● EXERCISE PROMPT:
Word for word, restate the lines of the data below between those holding "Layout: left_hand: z" and "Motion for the", inclusive; pictures do not belong in the copy.

--- START ---

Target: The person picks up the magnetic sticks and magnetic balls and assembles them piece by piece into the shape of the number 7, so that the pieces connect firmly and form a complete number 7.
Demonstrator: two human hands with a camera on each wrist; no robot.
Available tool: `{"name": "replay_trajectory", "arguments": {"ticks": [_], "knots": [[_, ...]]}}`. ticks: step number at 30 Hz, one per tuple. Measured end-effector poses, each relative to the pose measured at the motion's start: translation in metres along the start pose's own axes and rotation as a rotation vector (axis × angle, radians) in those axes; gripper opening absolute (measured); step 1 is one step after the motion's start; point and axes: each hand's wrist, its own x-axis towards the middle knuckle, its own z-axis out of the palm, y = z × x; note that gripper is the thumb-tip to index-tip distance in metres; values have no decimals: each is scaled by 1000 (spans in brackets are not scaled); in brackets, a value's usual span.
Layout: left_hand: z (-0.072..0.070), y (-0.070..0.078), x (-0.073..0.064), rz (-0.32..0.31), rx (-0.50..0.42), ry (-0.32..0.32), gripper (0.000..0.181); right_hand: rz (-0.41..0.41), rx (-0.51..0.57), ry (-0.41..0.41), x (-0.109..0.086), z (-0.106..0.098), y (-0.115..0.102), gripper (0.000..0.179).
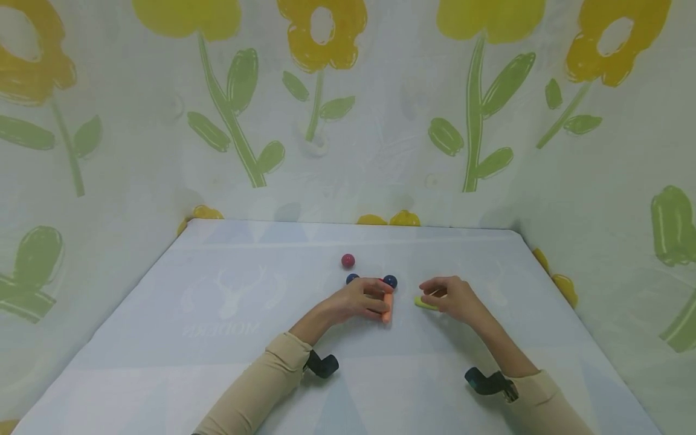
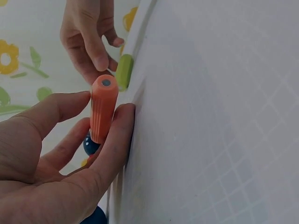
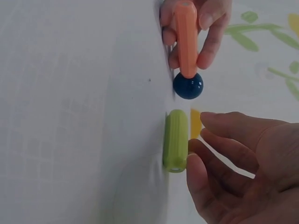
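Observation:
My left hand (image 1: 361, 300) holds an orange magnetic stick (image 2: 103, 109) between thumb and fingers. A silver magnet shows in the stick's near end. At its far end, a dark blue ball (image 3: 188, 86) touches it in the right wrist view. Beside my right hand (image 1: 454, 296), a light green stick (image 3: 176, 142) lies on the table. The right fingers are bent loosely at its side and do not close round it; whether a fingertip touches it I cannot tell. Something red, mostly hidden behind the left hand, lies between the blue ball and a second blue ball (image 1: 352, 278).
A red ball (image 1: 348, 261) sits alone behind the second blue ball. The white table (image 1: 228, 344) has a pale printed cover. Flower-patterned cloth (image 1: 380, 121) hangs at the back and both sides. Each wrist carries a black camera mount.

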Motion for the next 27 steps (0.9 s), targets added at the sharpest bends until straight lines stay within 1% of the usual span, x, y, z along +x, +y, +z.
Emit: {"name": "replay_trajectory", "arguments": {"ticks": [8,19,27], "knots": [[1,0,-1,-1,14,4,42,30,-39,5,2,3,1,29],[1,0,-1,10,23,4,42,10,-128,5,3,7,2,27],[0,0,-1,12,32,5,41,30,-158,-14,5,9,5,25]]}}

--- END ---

● YOUR SOLUTION:
Layout: left_hand: z (-0.072..0.070), y (-0.070..0.078), x (-0.073..0.064), rz (-0.32..0.31), rx (-0.50..0.42), ry (-0.32..0.32), gripper (0.000..0.181); right_hand: rz (-0.41..0.41), rx (-0.51..0.57), ry (-0.41..0.41), x (-0.109..0.086), z (-0.106..0.098), y (-0.115..0.102), gripper (0.000..0.179).
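Observation:
My left hand (image 1: 361, 300) holds an orange magnetic stick (image 2: 103, 109) between thumb and fingers. A silver magnet shows in the stick's near end. At its far end, a dark blue ball (image 3: 188, 86) touches it in the right wrist view. Beside my right hand (image 1: 454, 296), a light green stick (image 3: 176, 142) lies on the table. The right fingers are bent loosely at its side and do not close round it; whether a fingertip touches it I cannot tell. Something red, mostly hidden behind the left hand, lies between the blue ball and a second blue ball (image 1: 352, 278).
A red ball (image 1: 348, 261) sits alone behind the second blue ball. The white table (image 1: 228, 344) has a pale printed cover. Flower-patterned cloth (image 1: 380, 121) hangs at the back and both sides. Each wrist carries a black camera mount.
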
Motion for the next 27 steps (0.9 s), targets added at the sharpest bends until straight lines stay within 1% of the usual span, x, y, z along +x, +y, +z.

This concludes the output for the exercise.